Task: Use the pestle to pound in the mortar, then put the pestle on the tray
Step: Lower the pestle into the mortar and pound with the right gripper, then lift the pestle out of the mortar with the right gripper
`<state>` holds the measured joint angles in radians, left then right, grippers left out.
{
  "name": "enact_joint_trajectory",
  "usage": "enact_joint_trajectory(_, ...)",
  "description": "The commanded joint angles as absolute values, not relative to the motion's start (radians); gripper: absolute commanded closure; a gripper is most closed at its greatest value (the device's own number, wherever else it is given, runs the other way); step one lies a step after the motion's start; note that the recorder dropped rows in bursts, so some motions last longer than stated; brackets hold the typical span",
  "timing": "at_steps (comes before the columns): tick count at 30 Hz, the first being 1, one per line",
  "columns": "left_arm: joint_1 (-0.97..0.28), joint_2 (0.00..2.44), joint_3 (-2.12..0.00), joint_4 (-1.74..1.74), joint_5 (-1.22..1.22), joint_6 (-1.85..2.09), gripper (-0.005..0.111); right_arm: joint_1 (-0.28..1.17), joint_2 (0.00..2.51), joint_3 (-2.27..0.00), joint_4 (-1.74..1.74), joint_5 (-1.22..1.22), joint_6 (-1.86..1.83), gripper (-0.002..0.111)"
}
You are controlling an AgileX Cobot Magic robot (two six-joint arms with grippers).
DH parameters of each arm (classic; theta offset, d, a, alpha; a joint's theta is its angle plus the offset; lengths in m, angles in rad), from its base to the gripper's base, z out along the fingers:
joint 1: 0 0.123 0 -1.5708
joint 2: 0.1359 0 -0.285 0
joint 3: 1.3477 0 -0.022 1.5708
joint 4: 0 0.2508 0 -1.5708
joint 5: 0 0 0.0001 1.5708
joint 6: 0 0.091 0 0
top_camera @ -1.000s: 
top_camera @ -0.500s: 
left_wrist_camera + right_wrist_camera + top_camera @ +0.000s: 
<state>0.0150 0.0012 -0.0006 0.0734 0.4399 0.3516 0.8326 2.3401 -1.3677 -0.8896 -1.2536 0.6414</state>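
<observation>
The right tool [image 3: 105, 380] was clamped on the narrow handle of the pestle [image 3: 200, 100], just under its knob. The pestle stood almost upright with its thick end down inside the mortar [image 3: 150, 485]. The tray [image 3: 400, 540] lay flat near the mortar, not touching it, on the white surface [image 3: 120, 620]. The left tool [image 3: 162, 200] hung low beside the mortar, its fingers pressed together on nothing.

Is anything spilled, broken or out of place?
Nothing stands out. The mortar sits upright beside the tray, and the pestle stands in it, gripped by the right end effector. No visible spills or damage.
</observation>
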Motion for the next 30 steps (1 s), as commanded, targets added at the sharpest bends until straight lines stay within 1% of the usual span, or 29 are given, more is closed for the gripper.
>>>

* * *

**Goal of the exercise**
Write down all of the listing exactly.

**Solution below**
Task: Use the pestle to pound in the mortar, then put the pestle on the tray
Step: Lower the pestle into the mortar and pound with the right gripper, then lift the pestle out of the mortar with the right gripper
`<state>` holds the measured joint angles in radians, left then right, grippers left out.
{
  "name": "enact_joint_trajectory",
  "usage": "enact_joint_trajectory(_, ...)",
  "description": "The commanded joint angles as absolute values, not relative to the motion's start (radians); gripper: absolute commanded closure; a gripper is most closed at its greatest value (the device's own number, wherever else it is given, runs the other way); step one lies a step after the motion's start; note that the recorder dropped rows in bursts, so some motions last longer than stated; brackets hold the typical span",
  "timing": "at_steps (comes before the columns): tick count at 30 Hz, the first being 1, one per line",
  "columns": "left_arm: joint_1 (-0.97..0.28), joint_2 (0.00..2.44), joint_3 (-2.12..0.00), joint_4 (-1.74..1.74), joint_5 (-1.22..1.22), joint_6 (-1.85..2.09), gripper (-0.005..0.111); right_arm: joint_1 (-0.28..1.17), joint_2 (0.00..2.51), joint_3 (-2.27..0.00), joint_4 (-1.74..1.74), joint_5 (-1.22..1.22), joint_6 (-1.86..1.83), gripper (-0.002..0.111)"
}
You are controlling an AgileX Cobot Magic robot (two six-joint arms with grippers).
DH parameters of each arm (classic; theta offset, d, a, alpha; a joint's theta is its angle plus the offset; lengths in m, angles in rad), from its base to the gripper's base, z out along the fingers:
joint 1: 0 0.123 0 -1.5708
joint 2: 0.1359 0 -0.285 0
joint 3: 1.3477 0 -0.022 1.5708
joint 4: 0 0.2508 0 -1.5708
joint 5: 0 0 0.0001 1.5708
joint 6: 0 0.091 0 0
top_camera @ -1.000s: 
top_camera @ -0.500s: 
left_wrist_camera + right_wrist_camera + top_camera @ +0.000s: 
<state>0.0150 0.0012 -0.0006 0.0734 0.4399 0.3516 0.8326 2.3401 -1.3677 -0.8896 -1.2536 0.6414</state>
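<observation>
The right tool [image 3: 105, 380] was clamped on the narrow handle of the pestle [image 3: 200, 100], just under its knob. The pestle stood almost upright with its thick end down inside the mortar [image 3: 150, 485]. The tray [image 3: 400, 540] lay flat near the mortar, not touching it, on the white surface [image 3: 120, 620]. The left tool [image 3: 162, 200] hung low beside the mortar, its fingers pressed together on nothing.

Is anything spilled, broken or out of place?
Nothing stands out. The mortar sits upright beside the tray, and the pestle stands in it, gripped by the right end effector. No visible spills or damage.
</observation>
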Motion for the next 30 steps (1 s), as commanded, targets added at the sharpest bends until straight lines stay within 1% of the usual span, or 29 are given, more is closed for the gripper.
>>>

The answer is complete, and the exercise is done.